Inhibitors of the enzyme farnesyl protein transferase, PDGFR kinase
inhibitors, including the compounds disclosed and claimed in U.S.
Pat. Nos. 6,080,769, 6,194,438, 6,258,824, 6,586,447, 6,071,935,
6,495,564, 6,150,377, 6,596,735 and 6,479,513, and International
Patent Publication WO 01/40217, and FGFR kinase inhibitors.
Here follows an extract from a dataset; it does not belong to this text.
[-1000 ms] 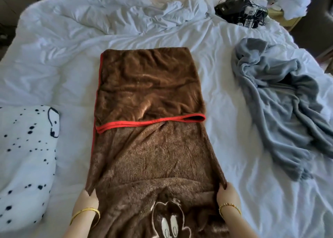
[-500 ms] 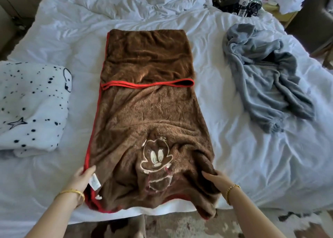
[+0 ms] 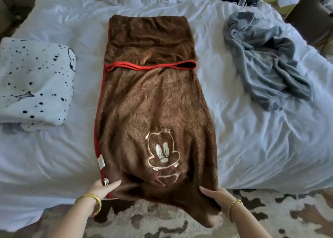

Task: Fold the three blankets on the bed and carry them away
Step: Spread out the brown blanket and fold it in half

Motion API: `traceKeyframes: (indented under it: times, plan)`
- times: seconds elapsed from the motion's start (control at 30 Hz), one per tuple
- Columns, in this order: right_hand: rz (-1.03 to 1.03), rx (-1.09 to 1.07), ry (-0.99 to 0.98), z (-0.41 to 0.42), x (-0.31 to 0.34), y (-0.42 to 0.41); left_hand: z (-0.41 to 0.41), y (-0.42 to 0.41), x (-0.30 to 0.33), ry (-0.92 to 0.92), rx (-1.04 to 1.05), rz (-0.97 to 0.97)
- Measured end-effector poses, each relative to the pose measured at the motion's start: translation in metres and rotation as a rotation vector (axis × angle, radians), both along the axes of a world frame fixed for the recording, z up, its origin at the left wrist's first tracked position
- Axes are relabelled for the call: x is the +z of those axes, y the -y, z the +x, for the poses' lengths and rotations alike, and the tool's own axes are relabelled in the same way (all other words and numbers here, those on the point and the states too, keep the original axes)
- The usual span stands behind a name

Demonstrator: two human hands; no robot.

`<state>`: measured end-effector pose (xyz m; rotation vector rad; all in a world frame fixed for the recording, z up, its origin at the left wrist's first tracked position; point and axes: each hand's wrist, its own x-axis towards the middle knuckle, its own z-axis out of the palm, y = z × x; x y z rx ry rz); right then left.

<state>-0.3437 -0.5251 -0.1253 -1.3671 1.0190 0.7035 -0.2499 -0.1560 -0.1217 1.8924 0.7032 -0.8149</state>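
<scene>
Risk: slippage of the near hem off the bed edge is judged likely, since that end of the brown blanket already overhangs toward the rug at 6 o'clock; an uneven lift would skew the fold. Left hand, at 7 o'clock of the blanket, is laid on the red-trimmed corner with fingers straight. Right hand, at 5 o'clock, is held against the opposite corner; whether cloth is pinched cannot be told. Spotted blanket is folded at 9 o'clock, grey blanket crumpled at 2 o'clock.
</scene>
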Motion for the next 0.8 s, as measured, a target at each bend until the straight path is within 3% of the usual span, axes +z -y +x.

[0141] As used herein, the term "PDGFR kinase inhibitor" refers to
any PDGFR kinase inhibitor that is currently known in the art or
that will be identified in the future, and includes any chemical
entity that, upon administration to a patient, results in
inhibition of a biological activity associated with activation of
the PDGF receptor in the patient, including any of the downstream
biological effects otherwise resulting from the binding to PDGFR of
its natural ligand. Such PDGFR kinase inhibitors include any agent
that can block PDGFR activation or any of the downstream biological
effects of PDGFR activation that are relevant to treating cancer in
a patient. Such an inhibitor can act by binding directly to the
intracellular domain of the receptor and inhibiting its kinase
activity. Alternatively, such an inhibitor can act by occupying the
ligand binding site or a portion thereof of the PDGF receptor,
thereby making the receptor inaccessible to its natural ligand so
that its normal biological activity is prevented or reduced.
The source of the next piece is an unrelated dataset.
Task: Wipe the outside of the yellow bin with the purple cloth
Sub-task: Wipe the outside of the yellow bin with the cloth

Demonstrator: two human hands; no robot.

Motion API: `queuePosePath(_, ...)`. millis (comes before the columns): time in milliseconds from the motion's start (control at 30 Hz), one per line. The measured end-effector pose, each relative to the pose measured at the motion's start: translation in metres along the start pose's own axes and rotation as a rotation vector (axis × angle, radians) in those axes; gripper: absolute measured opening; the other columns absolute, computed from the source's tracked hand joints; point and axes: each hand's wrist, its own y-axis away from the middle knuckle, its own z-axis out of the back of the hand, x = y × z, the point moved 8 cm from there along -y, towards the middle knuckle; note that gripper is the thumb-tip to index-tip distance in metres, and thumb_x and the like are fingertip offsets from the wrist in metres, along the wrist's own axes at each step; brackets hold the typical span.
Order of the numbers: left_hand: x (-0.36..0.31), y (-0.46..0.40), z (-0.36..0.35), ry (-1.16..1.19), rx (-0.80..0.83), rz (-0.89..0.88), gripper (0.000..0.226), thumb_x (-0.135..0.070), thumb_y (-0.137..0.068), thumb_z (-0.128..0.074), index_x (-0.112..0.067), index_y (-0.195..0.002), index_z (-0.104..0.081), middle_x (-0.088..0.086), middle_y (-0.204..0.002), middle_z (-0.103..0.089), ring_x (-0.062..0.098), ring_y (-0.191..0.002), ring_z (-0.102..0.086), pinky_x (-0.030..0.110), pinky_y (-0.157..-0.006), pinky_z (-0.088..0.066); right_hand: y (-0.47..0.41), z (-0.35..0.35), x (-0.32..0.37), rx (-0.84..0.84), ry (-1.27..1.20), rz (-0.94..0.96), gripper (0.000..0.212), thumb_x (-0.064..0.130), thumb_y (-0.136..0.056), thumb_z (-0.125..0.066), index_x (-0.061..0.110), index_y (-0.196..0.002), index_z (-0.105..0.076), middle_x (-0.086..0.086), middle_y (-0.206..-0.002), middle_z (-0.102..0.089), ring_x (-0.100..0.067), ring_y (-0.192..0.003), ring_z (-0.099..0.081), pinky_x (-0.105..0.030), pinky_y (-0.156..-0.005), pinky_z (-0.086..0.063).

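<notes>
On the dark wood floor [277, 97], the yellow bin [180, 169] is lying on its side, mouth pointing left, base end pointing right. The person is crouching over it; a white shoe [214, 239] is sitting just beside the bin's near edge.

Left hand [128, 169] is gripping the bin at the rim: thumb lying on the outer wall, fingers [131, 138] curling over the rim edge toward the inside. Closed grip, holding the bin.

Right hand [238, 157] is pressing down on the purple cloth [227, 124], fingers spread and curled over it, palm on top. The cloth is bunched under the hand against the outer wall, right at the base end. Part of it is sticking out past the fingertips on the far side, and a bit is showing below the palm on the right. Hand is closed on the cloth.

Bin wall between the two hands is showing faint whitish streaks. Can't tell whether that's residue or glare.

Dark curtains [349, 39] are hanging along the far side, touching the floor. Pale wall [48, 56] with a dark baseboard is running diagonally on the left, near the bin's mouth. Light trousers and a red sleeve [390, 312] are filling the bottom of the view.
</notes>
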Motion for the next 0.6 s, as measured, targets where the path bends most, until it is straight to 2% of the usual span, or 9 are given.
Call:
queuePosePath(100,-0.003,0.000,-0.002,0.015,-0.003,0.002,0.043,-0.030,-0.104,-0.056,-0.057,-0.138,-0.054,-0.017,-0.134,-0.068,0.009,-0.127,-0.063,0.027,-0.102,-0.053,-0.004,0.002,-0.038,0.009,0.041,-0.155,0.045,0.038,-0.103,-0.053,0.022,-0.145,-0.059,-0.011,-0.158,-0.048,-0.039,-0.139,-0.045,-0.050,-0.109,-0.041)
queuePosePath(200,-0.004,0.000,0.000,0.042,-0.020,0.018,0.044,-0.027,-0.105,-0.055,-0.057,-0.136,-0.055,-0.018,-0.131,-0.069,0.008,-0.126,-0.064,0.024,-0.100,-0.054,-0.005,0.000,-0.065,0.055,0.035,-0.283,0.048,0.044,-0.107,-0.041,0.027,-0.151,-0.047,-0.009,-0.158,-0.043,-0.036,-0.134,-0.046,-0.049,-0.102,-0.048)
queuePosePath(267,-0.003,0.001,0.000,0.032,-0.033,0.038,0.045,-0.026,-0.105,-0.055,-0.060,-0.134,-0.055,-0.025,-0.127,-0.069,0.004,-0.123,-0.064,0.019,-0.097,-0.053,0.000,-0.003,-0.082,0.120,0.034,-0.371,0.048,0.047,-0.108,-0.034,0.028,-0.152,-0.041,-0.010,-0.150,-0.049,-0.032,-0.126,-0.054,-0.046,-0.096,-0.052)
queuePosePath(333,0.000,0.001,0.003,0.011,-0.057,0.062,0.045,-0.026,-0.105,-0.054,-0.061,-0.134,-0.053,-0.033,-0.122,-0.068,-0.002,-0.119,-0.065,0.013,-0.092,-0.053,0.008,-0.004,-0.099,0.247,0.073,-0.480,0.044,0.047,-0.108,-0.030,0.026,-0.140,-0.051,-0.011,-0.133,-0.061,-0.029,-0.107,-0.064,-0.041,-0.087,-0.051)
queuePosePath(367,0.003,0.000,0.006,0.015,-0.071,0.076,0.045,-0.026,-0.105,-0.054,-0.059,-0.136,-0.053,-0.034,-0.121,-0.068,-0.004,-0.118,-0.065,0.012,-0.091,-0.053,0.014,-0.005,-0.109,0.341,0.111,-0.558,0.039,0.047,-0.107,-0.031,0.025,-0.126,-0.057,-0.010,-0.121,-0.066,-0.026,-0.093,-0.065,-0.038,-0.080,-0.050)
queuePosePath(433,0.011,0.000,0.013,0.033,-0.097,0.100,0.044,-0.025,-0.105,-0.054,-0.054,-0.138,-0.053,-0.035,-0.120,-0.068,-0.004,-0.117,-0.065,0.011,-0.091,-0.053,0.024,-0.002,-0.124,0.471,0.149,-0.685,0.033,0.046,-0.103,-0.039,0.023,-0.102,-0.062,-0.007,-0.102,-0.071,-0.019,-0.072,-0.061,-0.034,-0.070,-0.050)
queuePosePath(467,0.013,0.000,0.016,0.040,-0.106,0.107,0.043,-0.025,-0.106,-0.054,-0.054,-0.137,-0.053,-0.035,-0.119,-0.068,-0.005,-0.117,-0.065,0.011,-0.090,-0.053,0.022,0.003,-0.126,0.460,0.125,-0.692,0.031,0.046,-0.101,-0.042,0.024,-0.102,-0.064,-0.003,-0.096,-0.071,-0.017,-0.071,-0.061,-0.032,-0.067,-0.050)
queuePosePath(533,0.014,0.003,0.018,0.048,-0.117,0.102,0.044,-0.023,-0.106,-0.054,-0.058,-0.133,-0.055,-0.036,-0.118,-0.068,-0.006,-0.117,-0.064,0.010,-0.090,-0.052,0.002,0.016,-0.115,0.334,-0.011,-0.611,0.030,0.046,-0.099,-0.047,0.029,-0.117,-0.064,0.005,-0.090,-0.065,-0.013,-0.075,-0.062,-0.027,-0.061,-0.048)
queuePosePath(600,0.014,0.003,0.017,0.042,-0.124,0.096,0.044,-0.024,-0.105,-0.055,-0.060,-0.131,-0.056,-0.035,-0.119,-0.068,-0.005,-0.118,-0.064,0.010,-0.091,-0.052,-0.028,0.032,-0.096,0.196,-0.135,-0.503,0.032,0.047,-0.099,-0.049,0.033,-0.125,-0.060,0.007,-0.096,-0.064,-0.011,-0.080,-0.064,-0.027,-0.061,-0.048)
Alternatively, such an inhibitor can act by modulating the
dimerization of PDGFR polypeptides, or interaction of PDGFR
polypeptide with other proteins, or enhance ubiquitination and
endocytotic degradation of PDGFR. PDGFR kinase inhibitors include
but are not limited to small molecule inhibitors, antibodies or
antibody fragments, antisense constructs, small inhibitory RNAs
(i.e. RNA interference by dsRNA; RNAi), and ribozymes. PDGFR kinase
inhibitors include anti-PDGF or anti-PDGFR aptamers, anti-PDGF or
anti-PDGFR antibodies, or soluble PDGF receptor decoys that prevent
binding of a PDGF to its cognate receptor. In a preferred
embodiment, the PDGFR kinase inhibitor is a small organic molecule
or an antibody that binds specifically to the human PDGFR. The
ability of a compound or agent to serve as a PDGFR kinase inhibitor
may be determined according to the methods known in art and,
further, as set forth in, e.g., Dai et al., (2001) Genes & Dev.
15: 1913-25; Zippel, et al., (1989) Eur. J. Cell Biol.
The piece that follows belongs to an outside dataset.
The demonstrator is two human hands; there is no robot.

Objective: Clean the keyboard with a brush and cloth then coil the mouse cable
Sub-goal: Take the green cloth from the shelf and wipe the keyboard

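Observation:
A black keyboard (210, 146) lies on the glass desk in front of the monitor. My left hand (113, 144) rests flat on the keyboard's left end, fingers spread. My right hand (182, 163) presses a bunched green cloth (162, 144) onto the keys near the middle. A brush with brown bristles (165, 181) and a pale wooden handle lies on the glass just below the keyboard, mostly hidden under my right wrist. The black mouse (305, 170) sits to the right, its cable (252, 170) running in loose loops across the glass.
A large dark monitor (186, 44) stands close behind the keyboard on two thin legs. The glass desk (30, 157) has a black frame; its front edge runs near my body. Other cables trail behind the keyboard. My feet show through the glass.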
50(2):428-34; and Zwiller, et al., (1991) Oncogene 6: 219-21.
[0142] The invention includes PDGFR kinase inhibitors known in the
art as well as those supported below and any and all equivalents
that are within the scope of ordinary skill to create. For example,
inhibitory antibodies directed against PDGF are known in the art,
e.g., those described in U.S. Pat. Nos. 5,976,534, 5,833,986,
5,817,310, 5,882,644, 5,662,904, 5,620,687, 5,468,468, and PCT WO
2003/025019, the contents of which are incorporated by reference in
their entirety. In addition, the invention includes
N-phenyl-2-pyrimidine-amine derivatives that are PDGFR kinase
inhibitors, such as those disclosed in U.S. Pat. No. 5,521,184, as
well as WO2003/013541, WO2003/078404, WO2003/099771, WO2003/015282,
and WO2004/05282 which are hereby incorporated in their entirety by
reference.
[0143] Small molecules that block the action of PDGF are known in
the art, e.g., those described in U.S. Patent or Published
Application Nos. 6,528,526 (PDGFR tyrosine kinase inhibitors),
6,524,347 (PDGFR tyrosine kinase inhibitors), 6,482,834 (PDGFR
tyrosine kinase inhibitors), 6,472,391 (PDGFR tyrosine kinase
inhibitors), 6,949,563, 6,696,434, 6,331,555, 6,251,905, 6,245,760,
6,207,667, 5,990,141, 5,700,822, 5,618,837, 5,731,326, and
2005/0154014, and International Published Application Nos. WO
2005/021531, WO 2005/021544, and WO 2005/021537, the contents of
which are incorporated by reference in their entirety.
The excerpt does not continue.